= Boris Grabovsky =

Soviet scientist

Boris Pavlovich Grabovsky (Бори́с Па́влович Грабо́вский, Бори́с Па́влович Грабо́вський, 26 May 1901 – 13 January 1966) was a Soviet engineer of Ukrainian descent who invented a first fully electronic TV set (video transmitting tube and video receiver) that was demonstrated in 1928. In 1925, one of the pioneers of television Boris Rosing advised and helped him apply for a patent (issued under No 5592) of a fully electronic TV set called Telefot. Boris is the son of the Ukrainian poet Pavlo Hrabovsky.

== Invention ==
In his method patented in 1925, Grabovsky proposed a new principle of the TV imaging based on the vertical and horizontal electron beam sweeping under high voltage that is widely used in the modern cathode-ray tubes. Historian and ethnographer Boris Golender (Ukrainian: Борис Голендер) in his video lecture described in details where and how the inventor Boris Grabovsky demonstrated a first fully electronic TV set to committee and public in summer 1928. Although this date of demonstration of the fully electronic TV set is the earliest known so far, most of the modern historians claim that either Vladimir Zworykin or Philo Farnsworth were supposedly first. Contribution made by Boris Grabovsky to the development of early television was acknowledged by the Government of the USSR.

== Biography ==
Boris Grabovsky was born in 1901 in Tobolsk, Siberia, where his father, a prominent Ukrainian poet Pavlo Hrabovsky was living in exile as a member of the Russian revolutionary movement Narodnaya Volya. After the death of his father the next year, the family moved to Odessa then to Kharkov. In 1917, they had to move to Central Asia, to Kyrgyz village Tokmok. He died in January 1966 in Frunze, the capital of the Kirgiz Soviet Socialist Republic.

=== Education ===
Boris Grabovsky started his education in Tashkent special school. Then he entered preparational faculty of Central Asian University in Tashkent where he worked with Prof. G. Popov. In the university he read articles by Boris Rosing in the field of electronic telescopy. Being excited by the idea of the transmission of images over a distance, he invented the cathode commutator, which was the first prototype of his transmitting tube.

== Honours ==
In 1965, Boris Grabovsky was awarded the title of the Honored Inventor of Uzbekistan.
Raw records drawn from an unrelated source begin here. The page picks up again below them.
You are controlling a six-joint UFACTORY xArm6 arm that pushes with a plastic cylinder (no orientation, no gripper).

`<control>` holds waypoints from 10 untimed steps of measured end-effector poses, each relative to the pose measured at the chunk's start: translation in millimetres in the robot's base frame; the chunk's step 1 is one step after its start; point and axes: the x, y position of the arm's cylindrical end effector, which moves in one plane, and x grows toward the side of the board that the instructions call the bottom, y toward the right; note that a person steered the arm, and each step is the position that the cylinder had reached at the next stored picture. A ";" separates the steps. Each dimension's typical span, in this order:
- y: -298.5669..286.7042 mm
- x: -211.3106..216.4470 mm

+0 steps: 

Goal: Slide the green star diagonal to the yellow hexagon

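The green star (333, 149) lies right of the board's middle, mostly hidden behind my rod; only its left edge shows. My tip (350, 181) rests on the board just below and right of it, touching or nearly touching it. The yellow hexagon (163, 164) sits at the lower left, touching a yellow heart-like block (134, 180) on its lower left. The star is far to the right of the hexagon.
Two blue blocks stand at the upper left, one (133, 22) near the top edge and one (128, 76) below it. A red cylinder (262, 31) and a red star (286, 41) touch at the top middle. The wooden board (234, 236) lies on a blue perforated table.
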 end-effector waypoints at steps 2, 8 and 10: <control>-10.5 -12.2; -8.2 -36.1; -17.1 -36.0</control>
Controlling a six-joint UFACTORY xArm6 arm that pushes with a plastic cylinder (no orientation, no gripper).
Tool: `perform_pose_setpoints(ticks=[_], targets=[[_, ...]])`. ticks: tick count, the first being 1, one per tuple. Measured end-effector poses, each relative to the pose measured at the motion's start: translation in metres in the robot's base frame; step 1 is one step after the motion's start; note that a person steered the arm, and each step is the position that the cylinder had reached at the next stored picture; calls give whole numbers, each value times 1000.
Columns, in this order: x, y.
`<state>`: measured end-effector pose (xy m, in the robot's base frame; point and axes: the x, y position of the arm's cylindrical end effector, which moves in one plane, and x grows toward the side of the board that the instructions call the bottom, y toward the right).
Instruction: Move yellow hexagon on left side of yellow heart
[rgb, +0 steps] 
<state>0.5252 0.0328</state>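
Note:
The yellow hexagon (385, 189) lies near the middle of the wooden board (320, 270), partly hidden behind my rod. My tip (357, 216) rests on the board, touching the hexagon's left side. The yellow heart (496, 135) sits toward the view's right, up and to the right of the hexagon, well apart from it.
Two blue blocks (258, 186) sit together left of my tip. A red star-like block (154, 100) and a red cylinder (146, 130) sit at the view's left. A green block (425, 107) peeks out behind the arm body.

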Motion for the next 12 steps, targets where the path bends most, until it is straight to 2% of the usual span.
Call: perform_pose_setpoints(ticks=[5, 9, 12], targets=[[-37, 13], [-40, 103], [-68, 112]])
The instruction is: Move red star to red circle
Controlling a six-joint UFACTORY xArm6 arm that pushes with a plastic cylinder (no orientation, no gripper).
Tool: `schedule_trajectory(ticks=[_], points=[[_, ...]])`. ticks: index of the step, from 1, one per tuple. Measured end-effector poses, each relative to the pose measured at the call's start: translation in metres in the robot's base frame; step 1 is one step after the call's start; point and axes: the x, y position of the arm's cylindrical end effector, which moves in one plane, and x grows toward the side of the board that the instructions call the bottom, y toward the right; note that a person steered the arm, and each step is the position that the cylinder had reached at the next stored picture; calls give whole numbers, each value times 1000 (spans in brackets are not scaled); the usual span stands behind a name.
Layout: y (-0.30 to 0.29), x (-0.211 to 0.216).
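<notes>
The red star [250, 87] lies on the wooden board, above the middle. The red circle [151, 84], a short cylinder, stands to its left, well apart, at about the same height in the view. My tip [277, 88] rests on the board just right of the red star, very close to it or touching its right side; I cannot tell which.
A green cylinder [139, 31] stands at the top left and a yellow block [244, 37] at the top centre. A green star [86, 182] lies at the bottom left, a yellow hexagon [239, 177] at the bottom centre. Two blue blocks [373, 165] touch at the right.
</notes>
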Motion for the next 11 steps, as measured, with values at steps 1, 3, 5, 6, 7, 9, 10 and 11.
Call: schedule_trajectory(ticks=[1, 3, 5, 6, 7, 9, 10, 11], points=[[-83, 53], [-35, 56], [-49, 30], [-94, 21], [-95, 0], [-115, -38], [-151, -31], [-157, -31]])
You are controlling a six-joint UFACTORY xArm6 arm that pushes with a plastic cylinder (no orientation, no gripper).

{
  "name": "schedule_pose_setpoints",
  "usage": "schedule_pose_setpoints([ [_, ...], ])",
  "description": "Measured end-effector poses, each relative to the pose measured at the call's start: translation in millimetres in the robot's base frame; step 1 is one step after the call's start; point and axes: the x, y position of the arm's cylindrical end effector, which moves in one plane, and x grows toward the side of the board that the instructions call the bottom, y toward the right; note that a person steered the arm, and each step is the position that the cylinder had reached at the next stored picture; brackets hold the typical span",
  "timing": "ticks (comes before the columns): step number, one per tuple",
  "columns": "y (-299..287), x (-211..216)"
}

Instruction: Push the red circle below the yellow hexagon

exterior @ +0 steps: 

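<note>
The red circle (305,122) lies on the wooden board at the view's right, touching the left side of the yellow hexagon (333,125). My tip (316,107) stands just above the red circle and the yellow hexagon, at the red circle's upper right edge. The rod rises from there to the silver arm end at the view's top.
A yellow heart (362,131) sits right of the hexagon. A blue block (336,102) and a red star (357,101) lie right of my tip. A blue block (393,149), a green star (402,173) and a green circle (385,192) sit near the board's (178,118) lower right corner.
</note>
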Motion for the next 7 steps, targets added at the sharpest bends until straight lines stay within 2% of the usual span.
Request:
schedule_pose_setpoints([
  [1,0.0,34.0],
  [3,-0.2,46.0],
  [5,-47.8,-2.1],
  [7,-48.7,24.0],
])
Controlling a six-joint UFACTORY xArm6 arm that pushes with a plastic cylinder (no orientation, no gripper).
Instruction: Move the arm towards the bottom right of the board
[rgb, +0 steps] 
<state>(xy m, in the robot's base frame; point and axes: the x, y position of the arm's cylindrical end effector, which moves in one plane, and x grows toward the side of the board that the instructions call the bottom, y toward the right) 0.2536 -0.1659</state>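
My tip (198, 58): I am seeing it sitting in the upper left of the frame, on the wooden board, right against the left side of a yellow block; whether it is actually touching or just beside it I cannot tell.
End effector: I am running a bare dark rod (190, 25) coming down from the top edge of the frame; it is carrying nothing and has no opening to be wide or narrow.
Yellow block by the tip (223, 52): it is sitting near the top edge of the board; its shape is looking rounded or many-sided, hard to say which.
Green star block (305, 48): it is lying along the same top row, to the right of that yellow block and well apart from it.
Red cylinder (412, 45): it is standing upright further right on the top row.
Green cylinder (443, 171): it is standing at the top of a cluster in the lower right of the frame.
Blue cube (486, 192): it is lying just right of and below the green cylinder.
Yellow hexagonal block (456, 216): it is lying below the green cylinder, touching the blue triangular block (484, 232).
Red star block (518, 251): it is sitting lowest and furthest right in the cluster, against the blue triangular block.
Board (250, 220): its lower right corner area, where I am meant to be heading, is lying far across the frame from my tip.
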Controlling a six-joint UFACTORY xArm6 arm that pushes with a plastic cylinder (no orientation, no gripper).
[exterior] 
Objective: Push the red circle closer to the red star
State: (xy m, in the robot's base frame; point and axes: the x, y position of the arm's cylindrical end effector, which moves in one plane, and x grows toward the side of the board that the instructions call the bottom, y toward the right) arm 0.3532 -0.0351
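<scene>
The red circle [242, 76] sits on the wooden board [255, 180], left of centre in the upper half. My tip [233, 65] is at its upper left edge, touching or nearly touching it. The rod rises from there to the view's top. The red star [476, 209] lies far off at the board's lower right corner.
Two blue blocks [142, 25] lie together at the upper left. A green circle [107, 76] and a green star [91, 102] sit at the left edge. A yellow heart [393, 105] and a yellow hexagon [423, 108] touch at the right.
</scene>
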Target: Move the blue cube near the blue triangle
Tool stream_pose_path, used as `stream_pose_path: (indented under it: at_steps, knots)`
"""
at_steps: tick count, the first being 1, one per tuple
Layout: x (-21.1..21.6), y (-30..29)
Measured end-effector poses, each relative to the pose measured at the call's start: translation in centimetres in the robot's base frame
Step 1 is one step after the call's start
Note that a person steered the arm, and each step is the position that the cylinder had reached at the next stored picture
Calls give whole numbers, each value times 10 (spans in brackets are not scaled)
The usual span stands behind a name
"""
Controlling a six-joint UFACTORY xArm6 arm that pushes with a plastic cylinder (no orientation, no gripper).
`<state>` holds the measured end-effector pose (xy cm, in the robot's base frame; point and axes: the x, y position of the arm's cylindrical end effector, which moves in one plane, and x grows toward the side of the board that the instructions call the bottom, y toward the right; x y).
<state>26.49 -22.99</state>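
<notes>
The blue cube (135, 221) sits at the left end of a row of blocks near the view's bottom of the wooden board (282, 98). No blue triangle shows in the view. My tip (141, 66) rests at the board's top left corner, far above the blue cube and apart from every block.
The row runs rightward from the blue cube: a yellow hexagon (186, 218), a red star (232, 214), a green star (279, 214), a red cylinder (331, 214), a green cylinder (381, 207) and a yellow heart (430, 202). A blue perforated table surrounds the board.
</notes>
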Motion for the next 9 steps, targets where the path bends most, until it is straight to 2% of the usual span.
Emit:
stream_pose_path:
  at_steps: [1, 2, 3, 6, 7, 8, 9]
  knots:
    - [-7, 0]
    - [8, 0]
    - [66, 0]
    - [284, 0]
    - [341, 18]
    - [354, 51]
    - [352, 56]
In 1977, the museum of electronic television named Boris Grabovsky was founded in Tashkent.

There is a museum named after Boris Grabovsky in the Tyumen Industrial Institute.

There is a museum named after Boris Grabovsky in the village of Pushkarne (now Grabovske) in Sumy region .

In the Vinnytsia National Technical University at the Faculty of Radio Electronics in the early 2000s, a photo gallery of prominent scientists — radio pioneers with a description of their achievements was created. Ukrainian scientists (with Boris Grabovsky) are presented with Maxwell, Heinrich Hertz, Guglielmo Marconi, Nikola Tesla, Alexander Stepanovich Popov.